Taking Notes on the Reading
Every course has assignments, but do they get the attention they deserve or do the same versions end up in the syllabus year after year?
Editor's note: The following article is part of an ongoing resource collection called Assignments of Note, in which we showcase innovative assignments featured in scholarly articles.
West, J. (2018). Raising the quality of discussion by scaffolding students’ reading. International Journal of Teaching and Learning in Higher Education, 30(1), 146–160. https://files.eric.ed.gov/fulltext/EJ1169822.pdf [open access]
Students take notes on assigned readings using teacher-provided templates. Students use their notes to facilitate discussions that occur in reading groups. The teacher uses excerpts from student notes as discussion fodder and to illustrate the level of thinking that makes student notes valuable in discussion and learning.
The templates illustrate different ways of responding to reading; for example, generating questions about it, connecting it with content in other courses or relevant experiences, identifying key passages, generating lists of essential words and phrases, and exploring a significant quotation. Students may select which template they use. The teacher encourages them to try different ones.
Reading groups are formed randomly using the college learning management system. They change every four weeks so that students have a chance to interact with different people in the course.
The teacher may interrupt group discussions with an observation or question. Students go from discussion in their groups to whole-class discussion, at which time the teacher displays insightful excerpts from student notes to facilitate discussion and to provide examples of good note-taking.
This is a required assignment. Students submit their notes electronically 24 hours before class. The teacher uses a simple rubric to provide brief feedback and to prevent the assignment from becoming an added grading burden. Each set of notes is worth up to two points and they are returned before class.
Students responded favorably to an anonymous electronic survey, although not everyone “loves” the assignment. It’s the “kind of preparation that takes more time than simply reading and showing up to talk” (p. 151).
Four sample note-taking templates and the rubric used to grade the notes appear in the article.
One pitfall to watch for: Some of the templates invite students to draw connections to their own experience. In some subject areas, such as my own field of education, that invitation can lead students to focus inward and simply tell their own stories. While I value those stories, they can limit the likelihood that students will move through simply retelling experience to the kind of connective, expansive thinking I want them to do. This pitfall is one I always teach students about early, using examples of responses that simply tell stories and responses that use stories to think critically about the reading. With a little instruction, most students are able to make the shift.
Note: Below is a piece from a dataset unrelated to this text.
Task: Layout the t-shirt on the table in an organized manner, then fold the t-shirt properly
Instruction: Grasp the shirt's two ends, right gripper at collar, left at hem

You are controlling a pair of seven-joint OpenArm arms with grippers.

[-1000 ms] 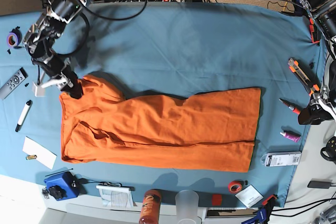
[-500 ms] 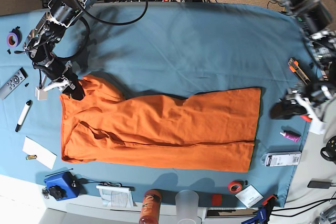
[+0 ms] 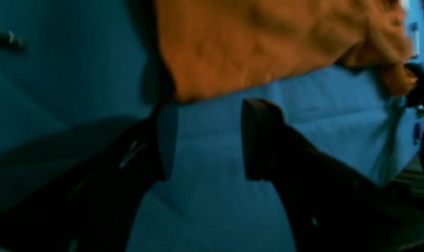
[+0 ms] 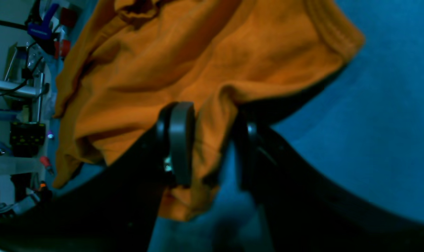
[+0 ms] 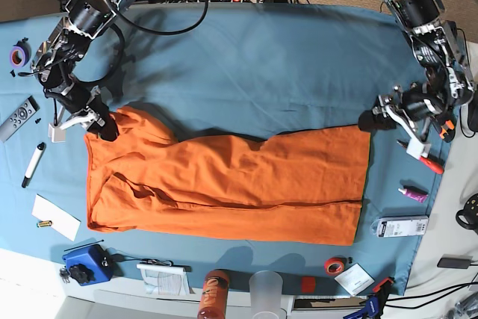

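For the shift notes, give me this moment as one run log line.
stage: laying out | right gripper: closed on t-shirt corner | left gripper: open, above table beside shirt's other end

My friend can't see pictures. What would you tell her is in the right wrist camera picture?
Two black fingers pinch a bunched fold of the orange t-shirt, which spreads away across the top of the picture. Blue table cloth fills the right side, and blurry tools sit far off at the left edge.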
I am currently teaching mostly doctoral students and do not want to give them a task that’s quite as directive as the reading notes. I do carry some of the lessons from the reading notes assignment into every course I teach, though. With doctoral students, instead of the notes as an out-of-class assignment using the templates, I hand out 4 × 6 index cards and simply ask the students to write for a minute or two about whatever common text we might have read; then they move into small groups and finally full class discussion. These students tell me that the simple act of quickly reviewing the text and jotting their notes helps their thinking gel and jump-starts the small-group discussion. I often collect the cards not for grading, but just to get that glimpse into their individual thinking.